## [Action item]
Some of the lines below need repeating. Reproduce exactly those between the lines holding "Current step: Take" and "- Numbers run", inclusive.

## [Recorded data]
↓↓↓

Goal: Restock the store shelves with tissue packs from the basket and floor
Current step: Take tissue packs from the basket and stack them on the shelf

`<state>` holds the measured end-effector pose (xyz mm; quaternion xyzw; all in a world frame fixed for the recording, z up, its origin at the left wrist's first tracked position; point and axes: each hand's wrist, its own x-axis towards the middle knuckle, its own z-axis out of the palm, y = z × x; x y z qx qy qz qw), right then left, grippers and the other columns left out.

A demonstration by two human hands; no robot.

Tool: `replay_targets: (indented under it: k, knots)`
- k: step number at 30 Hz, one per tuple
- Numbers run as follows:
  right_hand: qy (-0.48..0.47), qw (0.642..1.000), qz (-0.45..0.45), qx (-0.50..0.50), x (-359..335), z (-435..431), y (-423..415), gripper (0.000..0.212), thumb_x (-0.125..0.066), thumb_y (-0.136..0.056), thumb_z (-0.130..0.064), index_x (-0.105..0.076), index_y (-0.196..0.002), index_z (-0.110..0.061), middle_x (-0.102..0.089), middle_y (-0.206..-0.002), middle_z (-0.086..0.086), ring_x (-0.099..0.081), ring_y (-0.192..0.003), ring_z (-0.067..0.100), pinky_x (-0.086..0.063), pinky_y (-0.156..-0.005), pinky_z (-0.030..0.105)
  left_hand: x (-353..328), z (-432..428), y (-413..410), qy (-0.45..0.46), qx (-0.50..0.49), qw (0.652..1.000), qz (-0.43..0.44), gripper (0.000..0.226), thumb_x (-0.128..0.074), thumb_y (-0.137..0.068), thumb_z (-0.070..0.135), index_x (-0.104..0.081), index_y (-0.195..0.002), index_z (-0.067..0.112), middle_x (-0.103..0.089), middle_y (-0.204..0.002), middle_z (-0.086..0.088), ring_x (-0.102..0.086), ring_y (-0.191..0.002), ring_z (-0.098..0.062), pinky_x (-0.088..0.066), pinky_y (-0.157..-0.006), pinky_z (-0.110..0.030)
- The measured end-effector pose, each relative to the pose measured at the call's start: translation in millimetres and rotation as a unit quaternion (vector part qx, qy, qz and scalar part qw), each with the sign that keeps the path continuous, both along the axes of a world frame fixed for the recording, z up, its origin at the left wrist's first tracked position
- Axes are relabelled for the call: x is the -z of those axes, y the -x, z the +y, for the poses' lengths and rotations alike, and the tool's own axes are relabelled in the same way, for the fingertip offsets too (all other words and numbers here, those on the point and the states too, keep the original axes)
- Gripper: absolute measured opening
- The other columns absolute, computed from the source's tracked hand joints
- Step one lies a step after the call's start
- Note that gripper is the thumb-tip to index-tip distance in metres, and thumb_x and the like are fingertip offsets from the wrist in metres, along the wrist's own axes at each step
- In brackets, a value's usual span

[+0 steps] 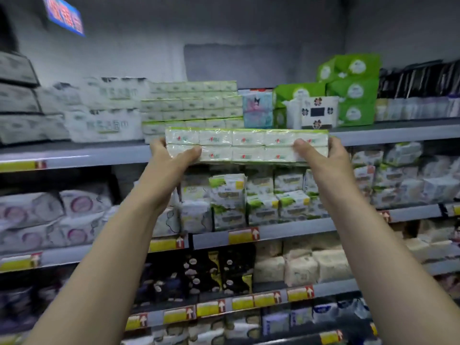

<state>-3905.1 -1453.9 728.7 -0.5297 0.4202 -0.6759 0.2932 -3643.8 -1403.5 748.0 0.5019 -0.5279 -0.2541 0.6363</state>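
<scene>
I hold a long white-and-green multipack of tissue packs (246,145) level at the front edge of the top shelf (99,151). My left hand (171,158) grips its left end, thumb across the front. My right hand (321,155) grips its right end the same way. Right behind it on the shelf stands a stack of matching tissue multipacks (191,105).
The top shelf also carries white tissue bundles (107,108) at left, a blue cartoon pack (257,109) and green packs (353,90) at right. Lower shelves hold more paper goods behind yellow price tags (242,235). A grey wall rises above.
</scene>
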Motion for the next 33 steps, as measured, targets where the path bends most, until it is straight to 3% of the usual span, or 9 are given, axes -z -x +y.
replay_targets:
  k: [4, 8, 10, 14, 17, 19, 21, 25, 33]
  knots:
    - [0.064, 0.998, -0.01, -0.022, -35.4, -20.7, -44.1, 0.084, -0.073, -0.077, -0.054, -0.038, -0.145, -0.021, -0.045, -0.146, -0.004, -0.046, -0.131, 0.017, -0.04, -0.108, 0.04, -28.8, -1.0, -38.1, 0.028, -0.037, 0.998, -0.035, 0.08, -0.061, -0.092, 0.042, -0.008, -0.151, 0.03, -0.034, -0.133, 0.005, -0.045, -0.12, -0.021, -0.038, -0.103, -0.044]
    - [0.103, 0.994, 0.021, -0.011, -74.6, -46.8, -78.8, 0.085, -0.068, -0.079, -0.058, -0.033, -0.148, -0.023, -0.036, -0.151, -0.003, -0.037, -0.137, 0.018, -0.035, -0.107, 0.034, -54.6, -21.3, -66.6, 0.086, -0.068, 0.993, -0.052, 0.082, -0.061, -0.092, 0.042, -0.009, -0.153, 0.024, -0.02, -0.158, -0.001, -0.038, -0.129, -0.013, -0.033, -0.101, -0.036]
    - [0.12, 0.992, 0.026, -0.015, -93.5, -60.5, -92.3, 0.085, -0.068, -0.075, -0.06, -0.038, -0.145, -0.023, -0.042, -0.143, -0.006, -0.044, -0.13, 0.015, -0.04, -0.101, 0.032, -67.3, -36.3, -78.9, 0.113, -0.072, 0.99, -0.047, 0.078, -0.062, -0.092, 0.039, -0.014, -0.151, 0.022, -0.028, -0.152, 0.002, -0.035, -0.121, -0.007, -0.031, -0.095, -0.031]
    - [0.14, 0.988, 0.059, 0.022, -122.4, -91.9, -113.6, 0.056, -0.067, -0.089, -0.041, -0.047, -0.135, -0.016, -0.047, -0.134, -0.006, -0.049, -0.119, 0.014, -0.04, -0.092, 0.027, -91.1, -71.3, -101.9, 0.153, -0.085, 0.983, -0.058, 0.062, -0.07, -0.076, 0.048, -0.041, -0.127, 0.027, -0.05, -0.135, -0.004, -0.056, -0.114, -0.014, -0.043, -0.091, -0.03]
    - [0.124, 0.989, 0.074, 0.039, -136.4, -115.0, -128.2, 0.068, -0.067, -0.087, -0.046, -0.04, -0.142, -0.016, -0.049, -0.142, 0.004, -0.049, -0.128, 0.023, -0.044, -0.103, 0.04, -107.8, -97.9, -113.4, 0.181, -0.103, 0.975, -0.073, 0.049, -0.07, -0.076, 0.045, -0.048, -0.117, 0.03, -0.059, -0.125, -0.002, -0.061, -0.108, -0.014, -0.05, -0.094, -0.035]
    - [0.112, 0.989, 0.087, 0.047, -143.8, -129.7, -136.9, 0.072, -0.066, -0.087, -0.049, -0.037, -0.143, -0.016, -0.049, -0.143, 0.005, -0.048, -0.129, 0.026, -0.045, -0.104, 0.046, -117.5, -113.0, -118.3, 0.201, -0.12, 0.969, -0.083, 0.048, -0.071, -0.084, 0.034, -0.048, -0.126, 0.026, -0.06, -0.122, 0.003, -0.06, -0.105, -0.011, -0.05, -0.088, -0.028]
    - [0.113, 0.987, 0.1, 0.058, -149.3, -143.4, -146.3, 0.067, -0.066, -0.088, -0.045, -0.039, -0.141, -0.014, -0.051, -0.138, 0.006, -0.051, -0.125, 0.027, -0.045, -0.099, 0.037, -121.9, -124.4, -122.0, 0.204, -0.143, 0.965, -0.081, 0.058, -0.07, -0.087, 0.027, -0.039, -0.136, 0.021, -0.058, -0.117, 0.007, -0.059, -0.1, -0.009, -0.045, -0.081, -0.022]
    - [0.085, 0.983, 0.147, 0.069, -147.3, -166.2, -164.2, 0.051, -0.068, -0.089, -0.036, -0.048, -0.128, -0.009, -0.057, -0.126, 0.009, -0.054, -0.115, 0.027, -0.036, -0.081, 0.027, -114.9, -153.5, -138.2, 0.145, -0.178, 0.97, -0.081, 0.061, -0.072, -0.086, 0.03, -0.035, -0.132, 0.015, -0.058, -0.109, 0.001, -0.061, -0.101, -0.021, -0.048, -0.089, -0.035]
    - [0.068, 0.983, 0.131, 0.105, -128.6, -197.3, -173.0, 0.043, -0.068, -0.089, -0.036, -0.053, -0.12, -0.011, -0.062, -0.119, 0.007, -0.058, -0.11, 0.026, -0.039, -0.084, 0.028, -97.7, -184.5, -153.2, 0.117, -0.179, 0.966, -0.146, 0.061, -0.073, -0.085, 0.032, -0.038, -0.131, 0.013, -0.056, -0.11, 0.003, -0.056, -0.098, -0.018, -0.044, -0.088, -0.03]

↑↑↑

## [Output of the exercise]
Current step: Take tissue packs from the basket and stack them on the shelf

`<state>` holds the measured end-effector pose (xyz mm; quaternion xyzw; all in a world frame fixed for the recording, z up, its origin at the left wrist's first tracked position; point and axes: each hand's wrist, its own x-axis towards the middle knuckle, its own z-axis out of the palm, y = z × x; x y z qx qy qz qw), right then left, grippers and the other columns left out.

A demonstration by two human hands; no robot.

Tool: `replay_targets: (indented under it: k, knots)`
- k: step number at 30 Hz, one per tuple
- Numbers run as follows:

Output for the exercise is complete.